> **REQUIRED WORK**
I would like the lines below, from the one with "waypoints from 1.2" through the one with "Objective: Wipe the", copied exactly and without any pictures.

*** Opening of THE DATA ***

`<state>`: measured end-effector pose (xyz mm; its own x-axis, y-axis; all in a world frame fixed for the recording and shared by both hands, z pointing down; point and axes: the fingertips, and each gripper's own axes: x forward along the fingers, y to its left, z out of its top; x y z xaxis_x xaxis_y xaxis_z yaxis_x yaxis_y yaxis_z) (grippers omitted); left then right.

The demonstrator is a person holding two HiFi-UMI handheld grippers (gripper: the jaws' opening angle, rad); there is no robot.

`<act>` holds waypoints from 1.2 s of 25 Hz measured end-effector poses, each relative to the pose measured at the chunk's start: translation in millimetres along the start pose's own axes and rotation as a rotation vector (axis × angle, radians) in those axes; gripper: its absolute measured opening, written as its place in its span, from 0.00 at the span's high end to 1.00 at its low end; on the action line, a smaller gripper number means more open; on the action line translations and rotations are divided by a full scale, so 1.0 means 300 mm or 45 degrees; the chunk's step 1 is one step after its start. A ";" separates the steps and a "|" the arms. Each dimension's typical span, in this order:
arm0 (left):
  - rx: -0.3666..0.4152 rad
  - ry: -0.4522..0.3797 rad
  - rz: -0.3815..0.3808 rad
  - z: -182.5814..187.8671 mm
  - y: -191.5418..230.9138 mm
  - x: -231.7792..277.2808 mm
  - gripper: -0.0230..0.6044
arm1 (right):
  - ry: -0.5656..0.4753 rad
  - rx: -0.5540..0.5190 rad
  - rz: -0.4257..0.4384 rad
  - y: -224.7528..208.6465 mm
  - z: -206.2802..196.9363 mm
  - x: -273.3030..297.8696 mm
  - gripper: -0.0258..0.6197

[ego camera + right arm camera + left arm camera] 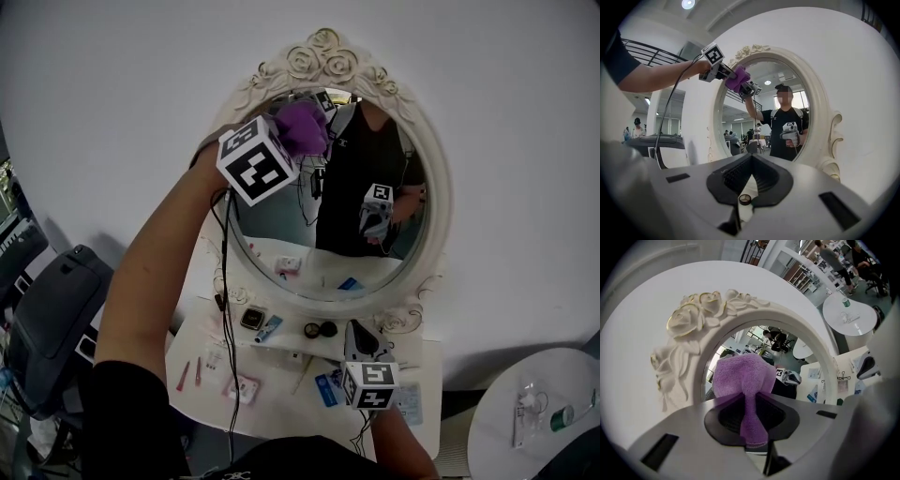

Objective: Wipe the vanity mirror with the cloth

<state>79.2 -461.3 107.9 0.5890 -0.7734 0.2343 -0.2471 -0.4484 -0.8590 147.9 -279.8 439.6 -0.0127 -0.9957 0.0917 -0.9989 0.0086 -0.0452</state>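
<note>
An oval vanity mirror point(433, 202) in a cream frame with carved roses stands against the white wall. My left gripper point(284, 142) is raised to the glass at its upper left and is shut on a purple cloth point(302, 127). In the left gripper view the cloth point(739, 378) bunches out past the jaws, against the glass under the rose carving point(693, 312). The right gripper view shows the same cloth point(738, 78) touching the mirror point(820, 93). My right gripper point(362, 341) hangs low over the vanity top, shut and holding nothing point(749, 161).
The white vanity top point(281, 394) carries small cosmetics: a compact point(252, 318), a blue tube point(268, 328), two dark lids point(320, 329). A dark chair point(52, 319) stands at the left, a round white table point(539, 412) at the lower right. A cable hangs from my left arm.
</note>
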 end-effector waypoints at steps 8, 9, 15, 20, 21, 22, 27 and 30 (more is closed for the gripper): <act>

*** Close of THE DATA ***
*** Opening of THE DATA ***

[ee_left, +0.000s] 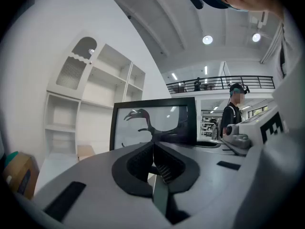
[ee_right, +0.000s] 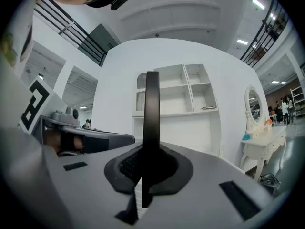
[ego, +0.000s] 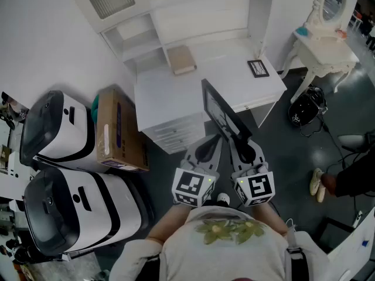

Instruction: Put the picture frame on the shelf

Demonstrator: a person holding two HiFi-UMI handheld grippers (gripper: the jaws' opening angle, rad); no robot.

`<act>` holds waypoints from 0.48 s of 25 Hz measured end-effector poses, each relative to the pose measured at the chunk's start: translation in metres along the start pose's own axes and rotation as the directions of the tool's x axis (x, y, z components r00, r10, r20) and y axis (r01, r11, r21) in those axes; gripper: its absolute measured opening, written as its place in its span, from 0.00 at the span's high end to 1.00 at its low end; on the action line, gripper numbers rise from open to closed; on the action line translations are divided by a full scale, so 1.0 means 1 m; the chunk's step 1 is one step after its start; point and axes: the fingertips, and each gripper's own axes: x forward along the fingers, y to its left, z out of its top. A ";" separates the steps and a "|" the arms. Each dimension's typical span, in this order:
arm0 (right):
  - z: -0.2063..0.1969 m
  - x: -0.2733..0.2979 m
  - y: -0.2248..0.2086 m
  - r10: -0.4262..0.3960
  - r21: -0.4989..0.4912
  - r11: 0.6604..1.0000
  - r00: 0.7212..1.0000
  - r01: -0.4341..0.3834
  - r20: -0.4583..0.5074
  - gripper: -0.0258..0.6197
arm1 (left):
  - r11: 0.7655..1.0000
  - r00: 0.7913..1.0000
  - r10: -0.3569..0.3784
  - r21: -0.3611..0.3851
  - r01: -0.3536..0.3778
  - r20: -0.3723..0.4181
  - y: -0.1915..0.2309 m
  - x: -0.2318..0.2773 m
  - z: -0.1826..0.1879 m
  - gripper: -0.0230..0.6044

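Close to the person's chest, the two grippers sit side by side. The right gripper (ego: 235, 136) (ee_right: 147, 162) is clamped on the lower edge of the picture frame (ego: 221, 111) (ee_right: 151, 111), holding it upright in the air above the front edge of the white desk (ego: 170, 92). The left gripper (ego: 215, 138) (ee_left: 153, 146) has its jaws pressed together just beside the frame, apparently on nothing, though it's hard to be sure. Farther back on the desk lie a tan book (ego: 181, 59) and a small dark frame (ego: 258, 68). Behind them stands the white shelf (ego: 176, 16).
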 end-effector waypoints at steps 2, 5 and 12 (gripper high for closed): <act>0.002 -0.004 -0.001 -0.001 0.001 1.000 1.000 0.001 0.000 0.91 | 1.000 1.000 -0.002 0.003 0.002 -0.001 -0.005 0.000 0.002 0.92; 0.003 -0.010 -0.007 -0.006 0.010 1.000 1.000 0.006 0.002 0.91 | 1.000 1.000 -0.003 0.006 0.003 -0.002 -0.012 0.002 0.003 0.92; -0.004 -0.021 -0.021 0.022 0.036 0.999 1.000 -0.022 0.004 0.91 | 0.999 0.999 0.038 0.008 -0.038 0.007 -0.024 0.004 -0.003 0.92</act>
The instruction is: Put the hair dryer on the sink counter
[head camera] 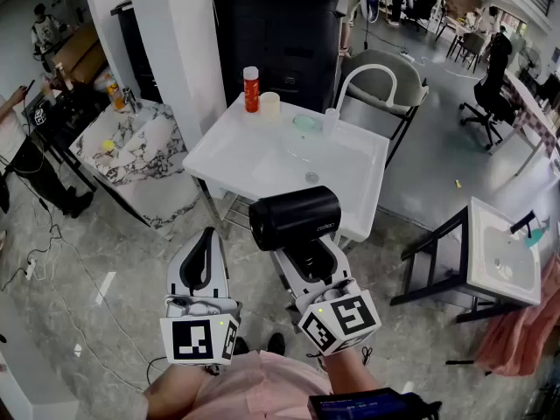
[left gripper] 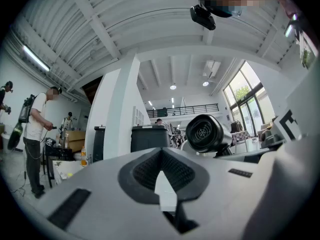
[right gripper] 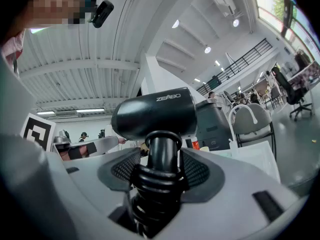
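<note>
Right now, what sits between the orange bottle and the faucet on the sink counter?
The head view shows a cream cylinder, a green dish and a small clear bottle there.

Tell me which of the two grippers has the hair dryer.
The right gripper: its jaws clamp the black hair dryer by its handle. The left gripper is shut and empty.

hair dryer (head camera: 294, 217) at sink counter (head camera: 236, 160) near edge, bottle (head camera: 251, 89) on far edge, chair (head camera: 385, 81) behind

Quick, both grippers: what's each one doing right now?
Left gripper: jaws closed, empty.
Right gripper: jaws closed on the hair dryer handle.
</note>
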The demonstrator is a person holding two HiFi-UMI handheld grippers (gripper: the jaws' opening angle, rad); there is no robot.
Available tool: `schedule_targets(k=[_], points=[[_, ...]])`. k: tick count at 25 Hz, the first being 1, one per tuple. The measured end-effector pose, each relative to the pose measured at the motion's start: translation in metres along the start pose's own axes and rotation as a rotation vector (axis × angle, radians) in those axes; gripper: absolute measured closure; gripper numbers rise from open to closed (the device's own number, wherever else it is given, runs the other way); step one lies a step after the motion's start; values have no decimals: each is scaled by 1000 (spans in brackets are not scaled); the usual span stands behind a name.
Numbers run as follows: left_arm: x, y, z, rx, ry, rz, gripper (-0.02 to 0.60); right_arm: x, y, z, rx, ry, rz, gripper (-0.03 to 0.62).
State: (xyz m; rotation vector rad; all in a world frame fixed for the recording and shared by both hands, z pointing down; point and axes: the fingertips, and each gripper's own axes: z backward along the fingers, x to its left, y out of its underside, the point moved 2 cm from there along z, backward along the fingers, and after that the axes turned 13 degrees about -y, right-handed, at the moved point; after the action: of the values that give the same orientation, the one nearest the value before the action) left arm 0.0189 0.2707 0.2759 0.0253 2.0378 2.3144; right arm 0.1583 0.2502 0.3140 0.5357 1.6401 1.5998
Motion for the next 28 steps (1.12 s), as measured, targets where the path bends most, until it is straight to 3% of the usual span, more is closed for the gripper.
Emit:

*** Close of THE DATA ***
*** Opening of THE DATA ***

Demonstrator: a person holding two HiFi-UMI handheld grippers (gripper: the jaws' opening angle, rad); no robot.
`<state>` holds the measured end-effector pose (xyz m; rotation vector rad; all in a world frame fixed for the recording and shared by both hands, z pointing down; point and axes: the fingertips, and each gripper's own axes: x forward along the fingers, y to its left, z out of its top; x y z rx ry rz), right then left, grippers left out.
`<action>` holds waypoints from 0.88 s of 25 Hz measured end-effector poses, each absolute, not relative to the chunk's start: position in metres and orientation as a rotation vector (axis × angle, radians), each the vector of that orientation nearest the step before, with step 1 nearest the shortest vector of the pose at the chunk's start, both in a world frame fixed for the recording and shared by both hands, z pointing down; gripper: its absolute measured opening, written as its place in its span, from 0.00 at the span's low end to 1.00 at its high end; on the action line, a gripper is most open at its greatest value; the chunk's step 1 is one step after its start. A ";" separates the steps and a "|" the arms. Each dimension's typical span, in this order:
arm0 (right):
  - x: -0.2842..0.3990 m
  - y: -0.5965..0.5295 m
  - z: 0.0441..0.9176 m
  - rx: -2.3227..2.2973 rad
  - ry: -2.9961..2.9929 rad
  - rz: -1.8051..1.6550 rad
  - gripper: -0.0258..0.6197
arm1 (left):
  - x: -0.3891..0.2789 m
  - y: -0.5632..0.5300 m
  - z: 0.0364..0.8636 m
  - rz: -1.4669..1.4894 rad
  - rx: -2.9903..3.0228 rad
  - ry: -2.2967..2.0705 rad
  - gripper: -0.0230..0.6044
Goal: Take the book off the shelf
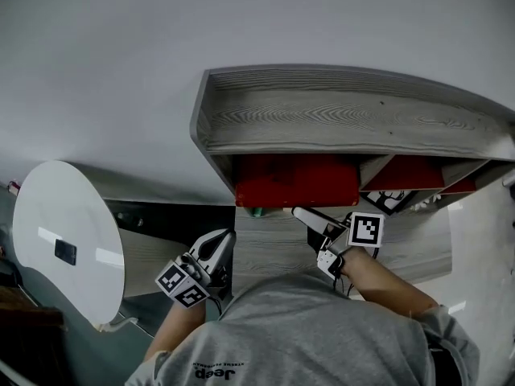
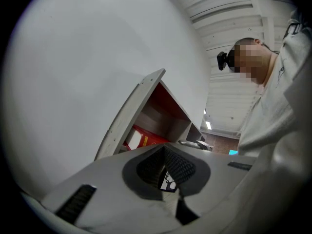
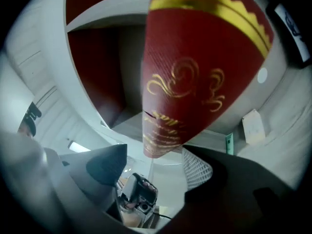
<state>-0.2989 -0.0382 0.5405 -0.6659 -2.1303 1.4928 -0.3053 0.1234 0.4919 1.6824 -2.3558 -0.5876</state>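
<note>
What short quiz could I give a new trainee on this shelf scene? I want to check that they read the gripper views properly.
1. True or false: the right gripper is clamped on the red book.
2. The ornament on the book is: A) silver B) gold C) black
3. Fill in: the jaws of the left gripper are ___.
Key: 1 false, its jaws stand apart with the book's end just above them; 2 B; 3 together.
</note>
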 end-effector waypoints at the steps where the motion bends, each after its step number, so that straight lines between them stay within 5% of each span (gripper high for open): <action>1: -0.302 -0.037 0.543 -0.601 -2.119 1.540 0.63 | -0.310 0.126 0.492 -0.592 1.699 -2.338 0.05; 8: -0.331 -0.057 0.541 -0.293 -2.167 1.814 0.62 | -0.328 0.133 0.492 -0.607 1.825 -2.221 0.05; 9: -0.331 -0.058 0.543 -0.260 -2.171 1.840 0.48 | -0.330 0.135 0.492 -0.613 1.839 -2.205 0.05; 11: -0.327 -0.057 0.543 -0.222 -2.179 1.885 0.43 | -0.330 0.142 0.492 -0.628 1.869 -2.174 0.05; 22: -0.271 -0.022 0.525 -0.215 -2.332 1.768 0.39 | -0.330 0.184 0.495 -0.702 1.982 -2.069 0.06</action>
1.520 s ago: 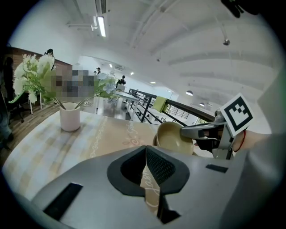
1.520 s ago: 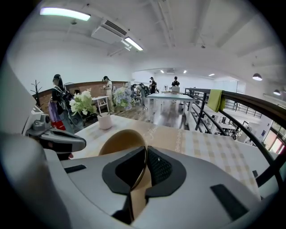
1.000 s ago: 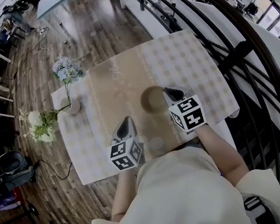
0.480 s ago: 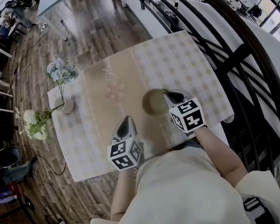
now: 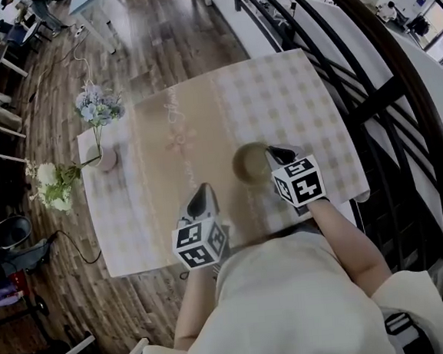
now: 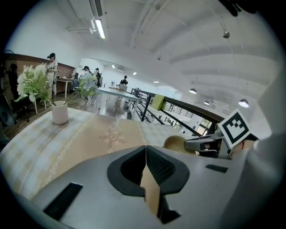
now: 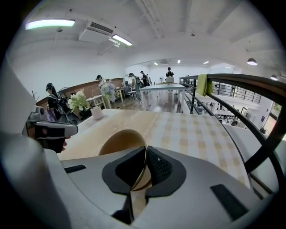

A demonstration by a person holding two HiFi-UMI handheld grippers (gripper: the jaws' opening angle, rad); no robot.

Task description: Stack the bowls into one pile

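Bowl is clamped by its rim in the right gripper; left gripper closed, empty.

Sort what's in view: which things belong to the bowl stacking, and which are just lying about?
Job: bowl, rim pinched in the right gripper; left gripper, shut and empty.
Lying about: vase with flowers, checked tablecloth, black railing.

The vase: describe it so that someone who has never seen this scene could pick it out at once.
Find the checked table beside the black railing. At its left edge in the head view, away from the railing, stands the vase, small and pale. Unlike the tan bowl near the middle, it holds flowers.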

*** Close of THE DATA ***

> **RESPONSE TO THE EXERCISE**
`<act>` holds waypoints from 1.2 s of 25 Hz measured end-effector poses, each relative to the pose measured at the chunk's start: translation in millimetres along the start pose's own axes and rotation as a rotation vector (axis × angle, radians) in those axes; gripper: its absolute measured opening, written as its place in its span, from 0.00 at the span's high end to 1.00 at its low end; on the action line, a smaller gripper number means more open; on the action line translations and rotations are divided by a full scale, so 1.0 means 300 mm or 45 degrees; the chunk's step 1 is one step after its start. A ";" separates the steps and a "|" the arms. Each dimension's typical span, in this order:
arm0 (left):
  - rx: -0.3666..0.4152 rad
  - ry: -0.4522..0.3797 rad
  - rz: -0.3815..0.3808 rad
  - z: -182.5814..187.8671 mm
  - y: -191.5418..230.9138 mm
  - x: -231.7792..277.2808 mm
  - gripper: -0.0230..0.6044
arm1 (right):
  - ry: -0.5656..0.4753 rad
  - rx: -0.5540..0.5190 rad
  - rz: -0.4257..0.4384 rad
  - y: -224.7528..208.6465 mm
  - z: -206.2802..196.9363 mm
  - x: -273.3030..297.8696 mm
  - gripper: -0.0258..0.6197

[ego camera + right arm camera + left arm camera] 

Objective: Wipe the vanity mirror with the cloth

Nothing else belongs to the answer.